== Data provided

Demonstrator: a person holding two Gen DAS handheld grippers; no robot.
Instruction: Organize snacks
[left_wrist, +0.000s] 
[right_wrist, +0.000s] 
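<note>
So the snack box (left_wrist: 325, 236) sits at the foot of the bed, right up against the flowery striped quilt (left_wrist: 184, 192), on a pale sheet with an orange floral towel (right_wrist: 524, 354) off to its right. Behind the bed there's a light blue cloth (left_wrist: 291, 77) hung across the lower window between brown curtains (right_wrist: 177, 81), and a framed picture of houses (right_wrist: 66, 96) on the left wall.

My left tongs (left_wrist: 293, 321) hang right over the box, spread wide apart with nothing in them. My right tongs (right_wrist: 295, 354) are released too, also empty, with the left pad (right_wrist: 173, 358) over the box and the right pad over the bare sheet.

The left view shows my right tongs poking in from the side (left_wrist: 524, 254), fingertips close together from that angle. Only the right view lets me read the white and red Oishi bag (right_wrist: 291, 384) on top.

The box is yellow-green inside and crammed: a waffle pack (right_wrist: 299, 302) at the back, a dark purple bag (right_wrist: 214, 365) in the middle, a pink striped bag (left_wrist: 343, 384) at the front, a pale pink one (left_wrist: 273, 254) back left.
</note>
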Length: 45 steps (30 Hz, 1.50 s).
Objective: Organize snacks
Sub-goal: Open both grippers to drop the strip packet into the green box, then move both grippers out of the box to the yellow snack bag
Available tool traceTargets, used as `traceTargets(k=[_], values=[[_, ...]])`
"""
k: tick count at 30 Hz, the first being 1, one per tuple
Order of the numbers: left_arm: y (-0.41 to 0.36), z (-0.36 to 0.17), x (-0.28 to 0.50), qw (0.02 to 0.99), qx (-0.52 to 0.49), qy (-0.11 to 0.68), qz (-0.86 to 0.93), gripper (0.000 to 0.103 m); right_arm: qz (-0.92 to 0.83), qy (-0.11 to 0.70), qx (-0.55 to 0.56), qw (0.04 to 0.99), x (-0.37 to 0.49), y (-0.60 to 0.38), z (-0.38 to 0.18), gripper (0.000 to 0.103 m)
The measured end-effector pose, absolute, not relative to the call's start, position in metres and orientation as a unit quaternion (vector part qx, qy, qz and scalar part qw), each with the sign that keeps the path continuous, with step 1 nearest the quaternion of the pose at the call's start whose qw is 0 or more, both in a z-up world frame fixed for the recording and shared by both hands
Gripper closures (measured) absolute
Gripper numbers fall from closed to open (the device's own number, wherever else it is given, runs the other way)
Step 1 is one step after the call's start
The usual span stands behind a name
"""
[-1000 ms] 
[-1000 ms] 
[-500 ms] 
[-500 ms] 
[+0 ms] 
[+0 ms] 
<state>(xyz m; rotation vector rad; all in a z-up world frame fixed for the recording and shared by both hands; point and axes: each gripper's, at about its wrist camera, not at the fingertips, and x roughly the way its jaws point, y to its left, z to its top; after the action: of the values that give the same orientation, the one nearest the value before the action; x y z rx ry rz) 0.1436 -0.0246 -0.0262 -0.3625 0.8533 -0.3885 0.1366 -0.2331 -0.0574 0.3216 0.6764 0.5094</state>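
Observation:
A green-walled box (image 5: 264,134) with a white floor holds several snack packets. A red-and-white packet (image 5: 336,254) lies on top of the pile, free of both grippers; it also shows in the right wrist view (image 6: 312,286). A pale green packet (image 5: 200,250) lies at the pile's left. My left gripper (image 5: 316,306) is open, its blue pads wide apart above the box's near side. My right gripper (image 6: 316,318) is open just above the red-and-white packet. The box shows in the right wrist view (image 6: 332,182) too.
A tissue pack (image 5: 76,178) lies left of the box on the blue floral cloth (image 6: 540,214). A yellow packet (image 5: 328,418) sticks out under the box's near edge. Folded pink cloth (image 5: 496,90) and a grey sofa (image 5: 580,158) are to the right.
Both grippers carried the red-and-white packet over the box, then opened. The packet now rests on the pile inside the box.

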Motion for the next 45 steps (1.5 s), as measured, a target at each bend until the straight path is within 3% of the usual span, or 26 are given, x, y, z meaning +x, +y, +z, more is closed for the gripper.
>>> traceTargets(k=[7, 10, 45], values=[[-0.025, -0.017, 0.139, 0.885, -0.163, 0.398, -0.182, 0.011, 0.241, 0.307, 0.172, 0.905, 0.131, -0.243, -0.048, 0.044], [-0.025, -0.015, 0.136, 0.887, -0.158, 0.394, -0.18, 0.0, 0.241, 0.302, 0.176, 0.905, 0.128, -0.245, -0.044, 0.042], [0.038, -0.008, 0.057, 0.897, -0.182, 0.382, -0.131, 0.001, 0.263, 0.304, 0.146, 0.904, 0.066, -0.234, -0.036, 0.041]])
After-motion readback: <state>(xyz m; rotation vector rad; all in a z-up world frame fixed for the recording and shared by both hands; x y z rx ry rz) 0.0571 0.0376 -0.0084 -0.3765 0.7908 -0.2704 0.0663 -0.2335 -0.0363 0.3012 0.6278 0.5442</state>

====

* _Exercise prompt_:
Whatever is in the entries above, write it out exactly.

* _Written answer_:
Demonstrator: a person holding two Gen DAS handheld grippers; no robot.
Instruction: Organize snacks
[left_wrist, +0.000s] 
[right_wrist, +0.000s] 
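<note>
So the snack box (left_wrist: 325, 236) sits at the foot of the bed, right up against the flowery striped quilt (left_wrist: 184, 192), on a pale sheet with an orange floral towel (right_wrist: 524, 354) off to its right. Behind the bed there's a light blue cloth (left_wrist: 291, 77) hung across the lower window between brown curtains (right_wrist: 177, 81), and a framed picture of houses (right_wrist: 66, 96) on the left wall.

My left tongs (left_wrist: 293, 321) hang right over the box, spread wide apart with nothing in them. My right tongs (right_wrist: 295, 354) are released too, also empty, with the left pad (right_wrist: 173, 358) over the box and the right pad over the bare sheet.

The left view shows my right tongs poking in from the side (left_wrist: 524, 254), fingertips close together from that angle. Only the right view lets me read the white and red Oishi bag (right_wrist: 291, 384) on top.

The box is yellow-green inside and crammed: a waffle pack (right_wrist: 299, 302) at the back, a dark purple bag (right_wrist: 214, 365) in the middle, a pink striped bag (left_wrist: 343, 384) at the front, a pale pink one (left_wrist: 273, 254) back left.
</note>
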Length: 45 steps (30 Hz, 1.50 s).
Objective: Organize snacks
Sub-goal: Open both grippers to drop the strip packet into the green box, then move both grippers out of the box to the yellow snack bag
Available tool traceTargets, used as `traceTargets(k=[_], values=[[_, ...]])`
"""
k: tick count at 30 Hz, the first being 1, one per tuple
Order of the numbers: left_arm: y (-0.41 to 0.36), z (-0.36 to 0.17), x (-0.28 to 0.50), qw (0.02 to 0.99), qx (-0.52 to 0.49), qy (-0.11 to 0.68), qz (-0.86 to 0.93), gripper (0.000 to 0.103 m); right_arm: qz (-0.92 to 0.83), qy (-0.11 to 0.70), qx (-0.55 to 0.56), qw (0.04 to 0.99), x (-0.37 to 0.49), y (-0.60 to 0.38), z (-0.38 to 0.18), gripper (0.000 to 0.103 m)
The measured end-effector pose, absolute, not relative to the call's start, position in metres and orientation as a unit quaternion (vector part qx, qy, qz and scalar part qw), each with the sign that keeps the path continuous, with step 1 nearest the quaternion of the pose at the call's start whose qw is 0 or more, both in a z-up world frame fixed for the recording and shared by both hands
Gripper closures (measured) absolute
Gripper numbers fall from closed to open (the device's own number, wherever else it is given, runs the other way)
Step 1 is one step after the call's start
The usual span stands behind a name
"""
[-1000 ms] 
[-1000 ms] 
[-500 ms] 
[-500 ms] 
[+0 ms] 
[+0 ms] 
<state>(xyz m; rotation vector rad; all in a z-up world frame fixed for the recording and shared by both hands; point and axes: each gripper's, at about its wrist camera, not at the fingertips, and x roughly the way its jaws point, y to its left, z to its top; after the action: of the values that give the same orientation, the one nearest the value before the action; x y z rx ry rz) 0.1436 -0.0246 -0.0262 -0.3625 0.8533 -0.3885 0.1366 -0.2331 -0.0574 0.3216 0.6764 0.5094</state>
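Observation:
A green-walled box (image 5: 264,134) with a white floor holds several snack packets. A red-and-white packet (image 5: 336,254) lies on top of the pile, free of both grippers; it also shows in the right wrist view (image 6: 312,286). A pale green packet (image 5: 200,250) lies at the pile's left. My left gripper (image 5: 316,306) is open, its blue pads wide apart above the box's near side. My right gripper (image 6: 316,318) is open just above the red-and-white packet. The box shows in the right wrist view (image 6: 332,182) too.
A tissue pack (image 5: 76,178) lies left of the box on the blue floral cloth (image 6: 540,214). A yellow packet (image 5: 328,418) sticks out under the box's near edge. Folded pink cloth (image 5: 496,90) and a grey sofa (image 5: 580,158) are to the right.
Both grippers carried the red-and-white packet over the box, then opened. The packet now rests on the pile inside the box.
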
Motion for the next 45 steps (1.5 s), as measured, a target at each bend until the straight path is within 3% of the usual span, or 26 are given, x, y, z meaning +x, +y, +z, more is closed for the gripper.
>>> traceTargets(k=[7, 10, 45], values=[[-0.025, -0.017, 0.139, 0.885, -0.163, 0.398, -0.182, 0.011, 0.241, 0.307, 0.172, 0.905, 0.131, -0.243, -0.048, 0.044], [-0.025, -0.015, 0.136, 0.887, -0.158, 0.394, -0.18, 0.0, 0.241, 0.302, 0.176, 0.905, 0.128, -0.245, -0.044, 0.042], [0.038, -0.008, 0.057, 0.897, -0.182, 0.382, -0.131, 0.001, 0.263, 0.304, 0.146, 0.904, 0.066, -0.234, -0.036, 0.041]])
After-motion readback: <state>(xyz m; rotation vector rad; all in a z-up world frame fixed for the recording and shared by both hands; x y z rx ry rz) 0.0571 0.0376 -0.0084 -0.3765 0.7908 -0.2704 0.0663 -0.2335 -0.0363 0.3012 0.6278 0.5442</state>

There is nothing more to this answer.